Publié le 25 Janvier 2016

Stéphane Haumant (Crédit photo Philippe Mazzoni / Canal+)

Stéphane Haumant (Crédit photo Philippe Mazzoni / Canal+)

Ce lundi à 22h35, Stéphane Haumant nous proposera sur Canal+ dans "Spécial Investigation" le document "Crash d'Ustica : une bavure française ?", une enquête d'Emmanuel Ostian pour CAPA.

En 1980, un avion Italien assurant la liaison Bologne-Palerme s'abîme en mer avec 81 passagers, au large de l'île d'Ustica. Version officielle un activiste italien d’extrême-droite, présent à bord, aurait commis un attentat à la bombe. Problème : cet homme est toujours vivant et il n’est jamais monté dans l’avion…

Une autre hypothèse, plus embarrassante, a circulé à l’époque : l’avion de ligne aurait été touché par un missile militaire.

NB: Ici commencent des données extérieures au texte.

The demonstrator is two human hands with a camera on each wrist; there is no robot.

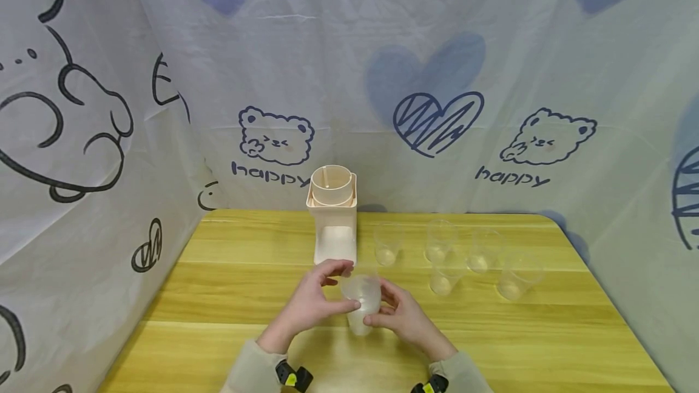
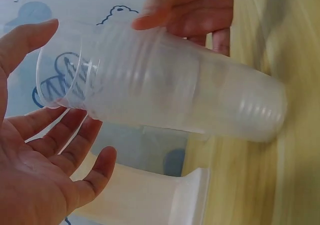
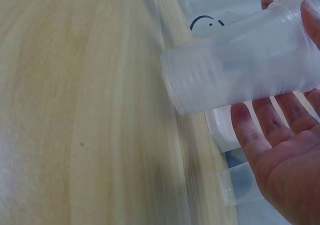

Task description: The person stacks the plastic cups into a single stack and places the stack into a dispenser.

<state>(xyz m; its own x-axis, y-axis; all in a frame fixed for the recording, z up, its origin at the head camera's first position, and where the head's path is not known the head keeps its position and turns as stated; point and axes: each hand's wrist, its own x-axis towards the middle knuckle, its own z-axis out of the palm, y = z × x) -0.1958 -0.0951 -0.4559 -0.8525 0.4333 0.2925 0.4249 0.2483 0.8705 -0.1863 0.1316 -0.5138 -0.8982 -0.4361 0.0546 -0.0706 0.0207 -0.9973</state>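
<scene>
A nested stack of clear plastic cups stands between my two hands over the near middle of the table. My left hand holds the top cup around its rim, thumb on one side and fingers on the other. Lower down, my right hand grips the side of the stack with curled fingers. The stack's narrow bottom end, seen in the left wrist view, is right at the wooden tabletop.
Behind my hands stands a cream cup dispenser with a round tube on top. Several single clear cups stand to its right, among them a near cup and a far-right cup. A printed curtain hangs along the table's back edge.
</scene>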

Certains soupçonnent la France, dont la base de Solenzara, en Corse, se trouve proche du lieu de la tragédie. Mais Paris affirme que cette base a été « fermée à 17h » le jour du drame, soit quatre heures avant le crash, ce qui se révélera faux. Paris dément aussi qu’un porte-avion ait pu être impliqué car « aucun porte-avions français n’était en mer le jour du drame », ce qui s’avèrera également inexact. En 2007, Francesco Cossiga, président du conseil italien au moment des faits, a accusé explicitement Paris d’être responsable du drame et a réitéré ses déclarations devant la justice de son pays.

Trente-cinq ans après les faits, un terrible scénario se dessine. L’avion de ligne italien aurait été suivi par un MIG Libyen. C’est cet avion de chasse ennemi que l’armée française aurait voulu abattre, pour donner une leçon au régime de Muammar Kadhafi. Cette opération militaire clandestine a-t-elle donné lieu à une terrible bavure ? Depuis 35 ans, les familles de victimes attendent une réponse.

Pour SPECIAL INVESTIGATION, Emmanuel Ostian revient sur cette tragédie jamais élucidée, à l’aide de nombreux témoignages et documents inédits.